ECLI:NL:TDIVTC:2013:28 Veterinair Tuchtcollege 's-Gravenhage 2012/49

ECLI: ECLI:NL:TDIVTC:2013:28
Datum uitspraak: 17-09-2013
Datum publicatie: 11-10-2012
Zaaknummer(s): 2012/49
Onderwerp: Honden
Beslissingen: Ongegrond
Inhoudsindicatie: Chirurg constateert tijdens operatie bij hond een maagtorsie, alsmede blijkt sprake van ernstige necrose van de maagwand. Beklaagde heeft het onderzoek voorafgaande aan de operatie verricht en haar wordt verweten dat zij qua onderzoek en behandeling onvoldoende voortvarend en niet adequaat heeft gehandeld. Ongegrond.      

X,     klager

tegen

Y,    beklaagde    

1. DE PROCEDURE

1.1. Het college heeft kennis genomen van de klacht, het verweer, de repliek en de dupliek.

1.2. Behalve tegen beklaagde heeft klager een klacht ingediend tegen een collega van beklaagde, zijnde de behandelend chirurg in de zaak waar het hier om gaat, welke klacht is geadministreerd onder zaaknummer 2012/50. In beide zaken is een gelijkluidend klaagschrift (met gelijkluidende bijlagen) en repliek ingediend. Het college heeft kennisgenomen van de stukken in beide zaken.
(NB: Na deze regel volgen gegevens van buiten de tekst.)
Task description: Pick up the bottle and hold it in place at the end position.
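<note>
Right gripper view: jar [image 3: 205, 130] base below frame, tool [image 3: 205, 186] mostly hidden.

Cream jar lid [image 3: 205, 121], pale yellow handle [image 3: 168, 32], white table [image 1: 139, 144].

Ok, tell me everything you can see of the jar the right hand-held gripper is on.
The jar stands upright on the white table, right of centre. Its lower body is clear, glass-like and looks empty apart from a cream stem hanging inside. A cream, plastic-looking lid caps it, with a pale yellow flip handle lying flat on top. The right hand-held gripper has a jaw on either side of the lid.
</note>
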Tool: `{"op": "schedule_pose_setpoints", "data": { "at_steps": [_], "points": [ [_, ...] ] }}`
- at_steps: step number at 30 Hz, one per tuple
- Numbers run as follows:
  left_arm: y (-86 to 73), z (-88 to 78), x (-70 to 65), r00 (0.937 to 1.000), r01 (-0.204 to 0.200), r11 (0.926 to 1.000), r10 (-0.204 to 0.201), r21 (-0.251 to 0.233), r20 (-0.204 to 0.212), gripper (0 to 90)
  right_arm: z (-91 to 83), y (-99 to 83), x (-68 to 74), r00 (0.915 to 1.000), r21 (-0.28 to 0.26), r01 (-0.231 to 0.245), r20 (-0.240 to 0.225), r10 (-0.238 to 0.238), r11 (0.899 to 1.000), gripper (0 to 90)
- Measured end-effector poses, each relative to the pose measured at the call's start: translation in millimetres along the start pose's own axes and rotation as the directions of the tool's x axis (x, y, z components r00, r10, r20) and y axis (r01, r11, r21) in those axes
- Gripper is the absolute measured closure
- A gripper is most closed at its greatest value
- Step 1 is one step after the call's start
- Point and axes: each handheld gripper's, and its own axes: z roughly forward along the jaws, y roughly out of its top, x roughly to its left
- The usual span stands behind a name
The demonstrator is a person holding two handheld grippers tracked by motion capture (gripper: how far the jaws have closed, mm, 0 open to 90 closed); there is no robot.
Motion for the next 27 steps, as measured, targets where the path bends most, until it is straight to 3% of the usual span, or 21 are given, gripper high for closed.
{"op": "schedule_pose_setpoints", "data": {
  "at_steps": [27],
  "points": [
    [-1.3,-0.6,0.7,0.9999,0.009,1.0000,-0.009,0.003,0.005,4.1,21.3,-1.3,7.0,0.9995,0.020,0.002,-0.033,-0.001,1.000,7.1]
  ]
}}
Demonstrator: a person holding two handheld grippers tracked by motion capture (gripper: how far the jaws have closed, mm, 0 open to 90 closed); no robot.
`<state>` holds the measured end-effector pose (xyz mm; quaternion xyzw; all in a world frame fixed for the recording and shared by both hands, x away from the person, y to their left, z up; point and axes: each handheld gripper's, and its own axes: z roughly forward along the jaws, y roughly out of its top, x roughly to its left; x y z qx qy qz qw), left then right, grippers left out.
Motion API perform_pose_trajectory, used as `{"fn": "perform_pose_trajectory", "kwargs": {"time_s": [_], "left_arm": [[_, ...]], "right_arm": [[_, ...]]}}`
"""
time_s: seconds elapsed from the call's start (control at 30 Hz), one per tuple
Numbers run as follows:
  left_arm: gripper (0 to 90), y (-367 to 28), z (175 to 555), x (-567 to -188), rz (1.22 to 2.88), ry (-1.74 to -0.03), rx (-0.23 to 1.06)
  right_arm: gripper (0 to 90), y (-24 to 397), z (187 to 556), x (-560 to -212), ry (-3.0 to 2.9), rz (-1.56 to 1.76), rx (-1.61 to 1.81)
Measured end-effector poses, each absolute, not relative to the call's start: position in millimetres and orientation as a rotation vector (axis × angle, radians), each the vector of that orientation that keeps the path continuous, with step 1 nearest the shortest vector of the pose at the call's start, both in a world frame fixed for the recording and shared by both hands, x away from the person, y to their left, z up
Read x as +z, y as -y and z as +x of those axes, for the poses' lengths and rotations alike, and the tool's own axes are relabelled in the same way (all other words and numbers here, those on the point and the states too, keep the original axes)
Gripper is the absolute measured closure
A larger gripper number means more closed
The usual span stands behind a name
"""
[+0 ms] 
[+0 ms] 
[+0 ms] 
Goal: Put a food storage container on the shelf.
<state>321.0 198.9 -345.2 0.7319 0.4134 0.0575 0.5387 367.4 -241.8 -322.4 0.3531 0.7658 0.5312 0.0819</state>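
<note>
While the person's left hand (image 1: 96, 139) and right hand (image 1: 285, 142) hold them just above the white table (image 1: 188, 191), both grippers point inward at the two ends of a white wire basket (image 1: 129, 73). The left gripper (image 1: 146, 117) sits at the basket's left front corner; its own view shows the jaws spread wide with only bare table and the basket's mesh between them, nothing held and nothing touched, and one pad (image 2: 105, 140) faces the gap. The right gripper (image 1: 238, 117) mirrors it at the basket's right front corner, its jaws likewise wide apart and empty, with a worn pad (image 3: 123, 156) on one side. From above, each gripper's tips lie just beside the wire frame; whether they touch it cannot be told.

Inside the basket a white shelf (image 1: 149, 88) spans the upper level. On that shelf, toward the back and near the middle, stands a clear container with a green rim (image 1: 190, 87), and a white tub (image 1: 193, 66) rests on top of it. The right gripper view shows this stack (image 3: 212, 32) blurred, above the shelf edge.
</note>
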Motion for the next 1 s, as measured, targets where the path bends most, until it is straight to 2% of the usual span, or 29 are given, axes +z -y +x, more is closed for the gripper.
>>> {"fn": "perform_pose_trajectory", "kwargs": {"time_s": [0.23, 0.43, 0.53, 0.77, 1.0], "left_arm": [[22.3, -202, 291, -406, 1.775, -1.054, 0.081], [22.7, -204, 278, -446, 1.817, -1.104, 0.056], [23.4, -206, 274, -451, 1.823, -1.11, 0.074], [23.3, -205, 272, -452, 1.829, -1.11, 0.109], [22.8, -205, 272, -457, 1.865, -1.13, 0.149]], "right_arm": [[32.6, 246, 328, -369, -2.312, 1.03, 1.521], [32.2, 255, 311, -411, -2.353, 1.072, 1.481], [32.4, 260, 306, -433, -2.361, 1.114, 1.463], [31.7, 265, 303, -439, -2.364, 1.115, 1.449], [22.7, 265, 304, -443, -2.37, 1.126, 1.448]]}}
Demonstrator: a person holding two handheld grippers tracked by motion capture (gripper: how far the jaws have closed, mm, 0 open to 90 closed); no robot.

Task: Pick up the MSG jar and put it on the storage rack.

1.3. Hetgeen in het klaagschrift de betreffende collega wordt verweten, regardeert beklaagde in tuchtrechtelijke zin niet, waar andersom hetzelfde geldt. Beklaagde heeft ook, in overeenstemming met het in het veterinair tuchtrecht geldende uitgangspunt dat een dierenarts alleen op zijn of haar eigen diergeneeskundig handelen kan worden aangesproken, in haar verweer en haar dupliek ook alleen op de tegen haar gerichte veterinaire verwijten gereageerd, met dien verstande dat zij in dupliek wel in zijn algemeenheid nog is ingegaan op de bij de hond van klager tijdens de operatie geconstateerde necrose van de maagwand.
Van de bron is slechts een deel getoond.